### What is being asked
Repeat every line of the data exactly, but not the pictures.

* * * *

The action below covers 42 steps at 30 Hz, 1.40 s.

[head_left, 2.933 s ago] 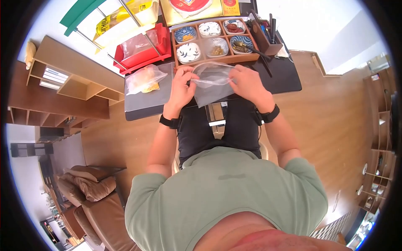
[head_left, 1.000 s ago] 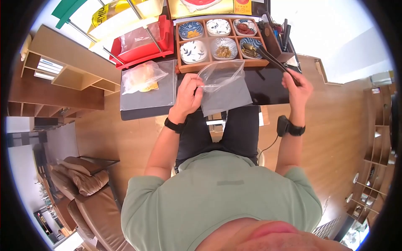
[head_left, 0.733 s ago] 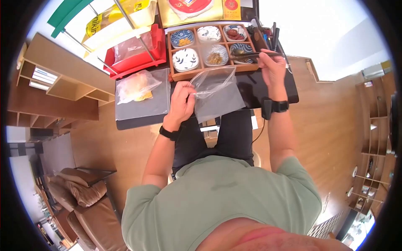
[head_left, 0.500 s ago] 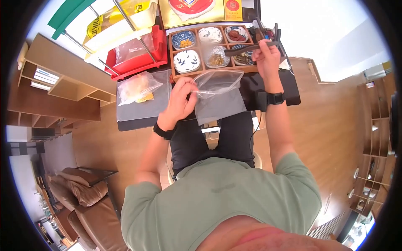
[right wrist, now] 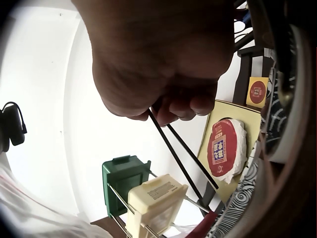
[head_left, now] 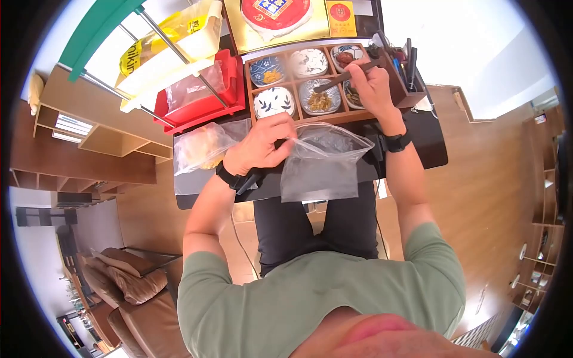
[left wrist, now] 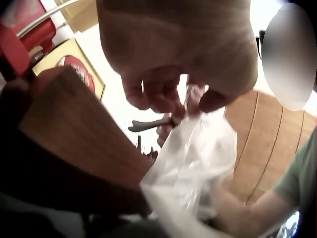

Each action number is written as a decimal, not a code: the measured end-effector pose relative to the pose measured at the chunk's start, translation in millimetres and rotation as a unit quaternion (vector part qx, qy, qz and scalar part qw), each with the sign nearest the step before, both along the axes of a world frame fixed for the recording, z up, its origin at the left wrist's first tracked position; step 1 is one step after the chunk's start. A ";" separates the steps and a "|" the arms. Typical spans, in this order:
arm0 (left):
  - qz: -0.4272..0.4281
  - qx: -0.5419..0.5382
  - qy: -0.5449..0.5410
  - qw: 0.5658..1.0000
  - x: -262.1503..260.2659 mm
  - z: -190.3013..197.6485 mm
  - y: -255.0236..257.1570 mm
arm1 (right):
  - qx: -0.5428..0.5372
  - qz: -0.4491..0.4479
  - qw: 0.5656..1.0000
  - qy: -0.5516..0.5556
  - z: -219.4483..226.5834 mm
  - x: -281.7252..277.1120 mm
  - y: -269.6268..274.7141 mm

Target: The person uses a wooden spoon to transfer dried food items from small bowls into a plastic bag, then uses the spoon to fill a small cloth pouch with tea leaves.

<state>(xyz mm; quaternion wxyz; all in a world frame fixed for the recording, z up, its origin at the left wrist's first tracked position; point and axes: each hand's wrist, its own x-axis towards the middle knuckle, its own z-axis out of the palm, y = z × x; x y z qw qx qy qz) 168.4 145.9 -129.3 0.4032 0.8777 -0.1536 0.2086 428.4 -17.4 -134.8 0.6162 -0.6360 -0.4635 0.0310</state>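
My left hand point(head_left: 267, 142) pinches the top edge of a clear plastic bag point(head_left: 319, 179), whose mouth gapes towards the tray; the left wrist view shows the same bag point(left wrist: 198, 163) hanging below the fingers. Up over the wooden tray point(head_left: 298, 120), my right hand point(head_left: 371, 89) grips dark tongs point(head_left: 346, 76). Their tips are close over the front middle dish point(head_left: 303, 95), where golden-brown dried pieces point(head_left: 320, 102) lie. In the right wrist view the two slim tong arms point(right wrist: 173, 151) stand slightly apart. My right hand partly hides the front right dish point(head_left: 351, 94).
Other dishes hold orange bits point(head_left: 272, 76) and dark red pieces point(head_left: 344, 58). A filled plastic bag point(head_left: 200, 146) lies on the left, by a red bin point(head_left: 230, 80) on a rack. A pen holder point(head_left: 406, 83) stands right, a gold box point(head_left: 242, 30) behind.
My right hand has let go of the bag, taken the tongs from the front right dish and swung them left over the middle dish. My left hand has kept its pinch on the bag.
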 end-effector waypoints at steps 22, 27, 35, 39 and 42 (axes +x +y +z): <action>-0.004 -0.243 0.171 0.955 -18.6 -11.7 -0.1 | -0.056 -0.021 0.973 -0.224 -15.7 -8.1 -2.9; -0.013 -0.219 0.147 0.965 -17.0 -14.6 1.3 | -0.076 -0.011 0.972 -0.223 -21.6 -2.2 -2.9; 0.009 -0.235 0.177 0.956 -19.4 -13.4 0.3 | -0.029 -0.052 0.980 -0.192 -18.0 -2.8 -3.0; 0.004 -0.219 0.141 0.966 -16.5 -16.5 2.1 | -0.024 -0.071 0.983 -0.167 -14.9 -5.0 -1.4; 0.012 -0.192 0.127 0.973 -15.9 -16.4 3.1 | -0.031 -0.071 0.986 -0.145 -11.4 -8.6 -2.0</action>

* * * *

### Output for this exercise
The action below covers 42 steps at 30 Hz, 1.40 s.

[head_left, 2.933 s ago] 
[head_left, 1.000 s ago] 
[head_left, 0.733 s ago] 
[head_left, 0.500 s ago] 
[right wrist, now] 
[head_left, now] 
[left wrist, now] 

Each action number is written as a decimal, not a code: the measured end-effector pose relative to the pose measured at the chunk's start, translation in millimetres and rotation as a unit quaternion (vector part qx, qy, qz and scalar part qw), each with the sign nearest the step before, both along the axes of a world frame fixed for the recording, z up, its origin at the left wrist's first tracked position; step 1 is one step after the chunk's start. A ";" separates the steps and a "|" the arms. Typical spans, in this order:
arm0 (left):
  - qz: -0.4272..0.4281
  - qx: -0.5419..0.5382
  - qy: -0.5449..0.5410
  - qw: 0.5658..1.0000
  - x: -262.1503..260.2659 mm
  - z: -190.3013..197.6485 mm
  - y: -255.0236..257.1570 mm
arm1 (right):
  - qx: -0.5428..0.5372
  - qz: -0.4491..0.4479
  - qw: 0.5656..1.0000
  - qy: -0.5516..0.5556
  - z: -219.4483..226.5834 mm
  - x: -281.7252..277.1120 mm
  - y: -269.6268..274.7141 mm

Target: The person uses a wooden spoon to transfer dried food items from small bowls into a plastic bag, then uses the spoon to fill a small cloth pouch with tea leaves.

<state>(xyz mm; quaternion wxyz; all in a world frame fixed for the recording, z up, its origin at the left wrist's first tracked position; point and axes: each hand's wrist, its own x-axis towards the middle knuckle, its own z-axis out of the palm, y = z × x; x y z qw qx qy qz) 168.4 145.9 -129.3 0.4032 0.8777 -0.1536 0.2086 428.4 -17.4 -134.8 0.6162 -0.6360 -0.4635 0.0310</state>
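My left hand point(head_left: 267, 142) pinches the top edge of a clear plastic bag point(head_left: 319, 179), whose mouth gapes towards the tray; the left wrist view shows the same bag point(left wrist: 198, 163) hanging below the fingers. Up over the wooden tray point(head_left: 298, 120), my right hand point(head_left: 371, 89) grips dark tongs point(head_left: 346, 76). Their tips are close over the front middle dish point(head_left: 303, 95), where golden-brown dried pieces point(head_left: 320, 102) lie. In the right wrist view the two slim tong arms point(right wrist: 173, 151) stand slightly apart. My right hand partly hides the front right dish point(head_left: 351, 94).
Other dishes hold orange bits point(head_left: 272, 76) and dark red pieces point(head_left: 344, 58). A filled plastic bag point(head_left: 200, 146) lies on the left, by a red bin point(head_left: 230, 80) on a rack. A pen holder point(head_left: 406, 83) stands right, a gold box point(head_left: 242, 30) behind.
My right hand has let go of the bag, taken the tongs from the front right dish and swung them left over the middle dish. My left hand has kept its pinch on the bag.
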 end-effector waypoints at steps 22, 27, 35, 39 and 42 (axes +x +y +z): <action>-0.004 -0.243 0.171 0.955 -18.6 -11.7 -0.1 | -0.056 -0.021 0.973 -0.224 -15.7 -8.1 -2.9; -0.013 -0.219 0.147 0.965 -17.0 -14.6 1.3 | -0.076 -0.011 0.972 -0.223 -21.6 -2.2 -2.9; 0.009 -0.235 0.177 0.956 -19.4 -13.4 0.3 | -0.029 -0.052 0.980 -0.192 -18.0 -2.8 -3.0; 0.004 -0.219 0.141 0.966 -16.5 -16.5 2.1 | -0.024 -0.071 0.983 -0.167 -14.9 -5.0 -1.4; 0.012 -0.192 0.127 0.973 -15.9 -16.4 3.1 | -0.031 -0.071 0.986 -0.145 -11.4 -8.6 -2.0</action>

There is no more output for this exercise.